# Jimbo, the African Grey



## Shellsfeathers&fur (Jan 18, 2009)

Went into the living room to feed Jimbo and Paddy (the Senegal) as usual every morning, and Jimbo is dead on the bottom of his cage. Absolutely devastated, he was such a character. Words cannot express how I am feeling, and how I am going to now have to do what I have to do.


----------



## el Snappo (Mar 4, 2017)

That's grim. I understand they can live a long time? My old 'local' pet shop had one, Bobby. That bird was there all my life. Died a year or two back.

At least it sounds like Jimbo didn't suffer some slow decline.

Have ye considered a Taxidermist? I know some of the best.


----------



## Shellsfeathers&fur (Jan 18, 2009)

Thank you. We got him from my brother-in-law's deceased aunt and then uncle. He 'came' here in the 70's, from what we gleaned from their obviously now grown-up children, and we had him for just under 10 years. He could say lots of things, and I've just come home now and there's no greeting. He would call out when we opened the front door. Being an Essex resident his favourite word was Wha'!

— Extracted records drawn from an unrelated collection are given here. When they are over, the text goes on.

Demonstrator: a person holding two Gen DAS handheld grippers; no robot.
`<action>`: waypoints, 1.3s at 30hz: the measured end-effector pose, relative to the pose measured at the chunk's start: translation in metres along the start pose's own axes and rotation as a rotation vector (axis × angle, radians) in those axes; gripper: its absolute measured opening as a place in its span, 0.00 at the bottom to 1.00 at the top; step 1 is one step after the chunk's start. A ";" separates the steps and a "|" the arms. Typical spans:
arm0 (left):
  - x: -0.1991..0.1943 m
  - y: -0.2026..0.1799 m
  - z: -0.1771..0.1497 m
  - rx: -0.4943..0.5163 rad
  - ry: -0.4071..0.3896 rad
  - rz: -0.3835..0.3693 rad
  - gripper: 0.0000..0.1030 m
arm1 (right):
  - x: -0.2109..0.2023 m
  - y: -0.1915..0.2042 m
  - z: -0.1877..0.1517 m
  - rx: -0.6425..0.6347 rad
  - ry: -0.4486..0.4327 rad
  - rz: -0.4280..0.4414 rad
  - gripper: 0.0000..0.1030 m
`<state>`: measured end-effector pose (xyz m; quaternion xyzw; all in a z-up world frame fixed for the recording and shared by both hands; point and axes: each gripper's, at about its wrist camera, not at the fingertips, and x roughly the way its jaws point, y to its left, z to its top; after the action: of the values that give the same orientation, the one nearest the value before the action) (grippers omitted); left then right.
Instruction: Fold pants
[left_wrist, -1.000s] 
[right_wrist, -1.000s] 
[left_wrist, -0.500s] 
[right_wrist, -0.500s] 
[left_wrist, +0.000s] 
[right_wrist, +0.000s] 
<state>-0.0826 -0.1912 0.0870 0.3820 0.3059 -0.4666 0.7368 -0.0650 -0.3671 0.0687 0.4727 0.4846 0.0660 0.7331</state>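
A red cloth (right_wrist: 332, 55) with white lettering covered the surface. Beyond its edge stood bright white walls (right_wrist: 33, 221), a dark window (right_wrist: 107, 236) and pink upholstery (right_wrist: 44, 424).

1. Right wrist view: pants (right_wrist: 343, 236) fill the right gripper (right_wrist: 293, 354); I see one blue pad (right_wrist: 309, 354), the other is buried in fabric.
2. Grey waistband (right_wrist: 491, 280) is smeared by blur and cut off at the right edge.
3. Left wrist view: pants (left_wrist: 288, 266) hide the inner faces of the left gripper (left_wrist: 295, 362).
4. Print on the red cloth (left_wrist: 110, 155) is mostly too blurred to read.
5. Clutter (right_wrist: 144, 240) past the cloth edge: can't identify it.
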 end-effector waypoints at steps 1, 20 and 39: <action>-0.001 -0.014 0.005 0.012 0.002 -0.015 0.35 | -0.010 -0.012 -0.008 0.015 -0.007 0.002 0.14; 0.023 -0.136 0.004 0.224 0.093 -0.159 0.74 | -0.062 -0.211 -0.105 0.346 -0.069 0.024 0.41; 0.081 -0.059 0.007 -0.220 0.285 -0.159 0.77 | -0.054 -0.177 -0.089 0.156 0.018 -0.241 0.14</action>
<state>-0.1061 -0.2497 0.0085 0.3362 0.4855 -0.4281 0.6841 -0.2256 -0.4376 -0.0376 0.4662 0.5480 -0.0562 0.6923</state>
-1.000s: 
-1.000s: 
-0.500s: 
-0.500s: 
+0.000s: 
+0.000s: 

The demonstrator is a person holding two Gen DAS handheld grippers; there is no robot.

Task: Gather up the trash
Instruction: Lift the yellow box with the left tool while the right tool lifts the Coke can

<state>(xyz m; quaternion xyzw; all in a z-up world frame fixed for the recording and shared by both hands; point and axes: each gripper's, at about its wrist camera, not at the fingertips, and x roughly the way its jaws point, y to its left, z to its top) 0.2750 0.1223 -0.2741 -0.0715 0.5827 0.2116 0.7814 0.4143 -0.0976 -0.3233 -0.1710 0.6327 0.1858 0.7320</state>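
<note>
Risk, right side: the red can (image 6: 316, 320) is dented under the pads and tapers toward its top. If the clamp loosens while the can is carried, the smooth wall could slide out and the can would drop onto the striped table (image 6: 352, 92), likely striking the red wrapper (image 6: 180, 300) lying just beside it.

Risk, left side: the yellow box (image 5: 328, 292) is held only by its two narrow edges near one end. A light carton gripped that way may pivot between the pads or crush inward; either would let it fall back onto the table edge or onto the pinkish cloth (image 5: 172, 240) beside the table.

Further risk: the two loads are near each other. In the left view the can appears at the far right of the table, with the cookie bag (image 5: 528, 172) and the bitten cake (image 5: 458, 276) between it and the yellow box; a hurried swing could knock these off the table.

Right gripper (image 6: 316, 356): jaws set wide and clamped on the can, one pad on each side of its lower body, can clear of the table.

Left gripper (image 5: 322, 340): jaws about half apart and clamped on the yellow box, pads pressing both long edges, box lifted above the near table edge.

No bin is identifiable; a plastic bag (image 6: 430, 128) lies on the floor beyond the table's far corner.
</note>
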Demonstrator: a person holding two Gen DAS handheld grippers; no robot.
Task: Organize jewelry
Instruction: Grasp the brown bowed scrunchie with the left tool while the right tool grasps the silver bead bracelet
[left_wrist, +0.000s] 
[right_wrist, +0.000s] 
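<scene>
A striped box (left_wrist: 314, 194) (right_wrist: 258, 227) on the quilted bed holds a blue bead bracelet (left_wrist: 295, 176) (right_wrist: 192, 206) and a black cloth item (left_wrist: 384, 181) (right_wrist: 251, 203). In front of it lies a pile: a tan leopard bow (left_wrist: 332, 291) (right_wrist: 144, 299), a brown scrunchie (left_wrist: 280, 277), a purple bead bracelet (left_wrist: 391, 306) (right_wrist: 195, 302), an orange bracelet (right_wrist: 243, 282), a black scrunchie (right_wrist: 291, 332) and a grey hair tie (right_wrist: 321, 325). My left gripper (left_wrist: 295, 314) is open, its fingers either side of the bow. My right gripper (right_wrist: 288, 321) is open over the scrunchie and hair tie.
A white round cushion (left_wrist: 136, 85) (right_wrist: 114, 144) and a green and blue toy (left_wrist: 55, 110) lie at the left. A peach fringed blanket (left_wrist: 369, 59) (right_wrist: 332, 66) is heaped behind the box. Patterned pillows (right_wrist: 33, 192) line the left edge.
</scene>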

He wasn't the best specimen - becoming blind in one eye and only one properly functioning wing. He had been seen by a well respected Avian Vet (local to us fortunately) and it was decided to leave all alone. He has gone to the garden - a friend came and dealt with everything for me.


----------



## Debbie1962 (Dec 5, 2008)

Awwwww no so sorry to hear that. Most likely old age by the sounds of it. My African grey, Oscar, is around 20 years old and I have had him since he was 16 weeks old. As said at least it was quick, no lingering illness or having to make that awful decision which never gets easier. Still hurts though.


----------



## Shellsfeathers&fur (Jan 18, 2009)

Thank you. He used to mimic our previous two cats - one of which slept under his cage whilst he dropped food on her, but she didn't mind! He had recently started miaowing like our Burmesexcat. We'd only been discussing at the weekend, when Stephen would take Paddy the Senegal to live with them, but had said that he and Jimbo would miss each other as they communicated during the day so it wouldn't be for a while.

It was totally sudden as only yesterday we had put a new (definitely parrot safe) toy in for him. Now got a massive macaw cage to dismantle.


----------



## Debbie1962 (Dec 5, 2008)

Yes they are the best mimics of the parrot world. And they never forget something they have learned, well mine doesn't. It is strange isn't when an animal seems to one day and is gone the next. Guess they suffer heart attacks etc. like we do.


----------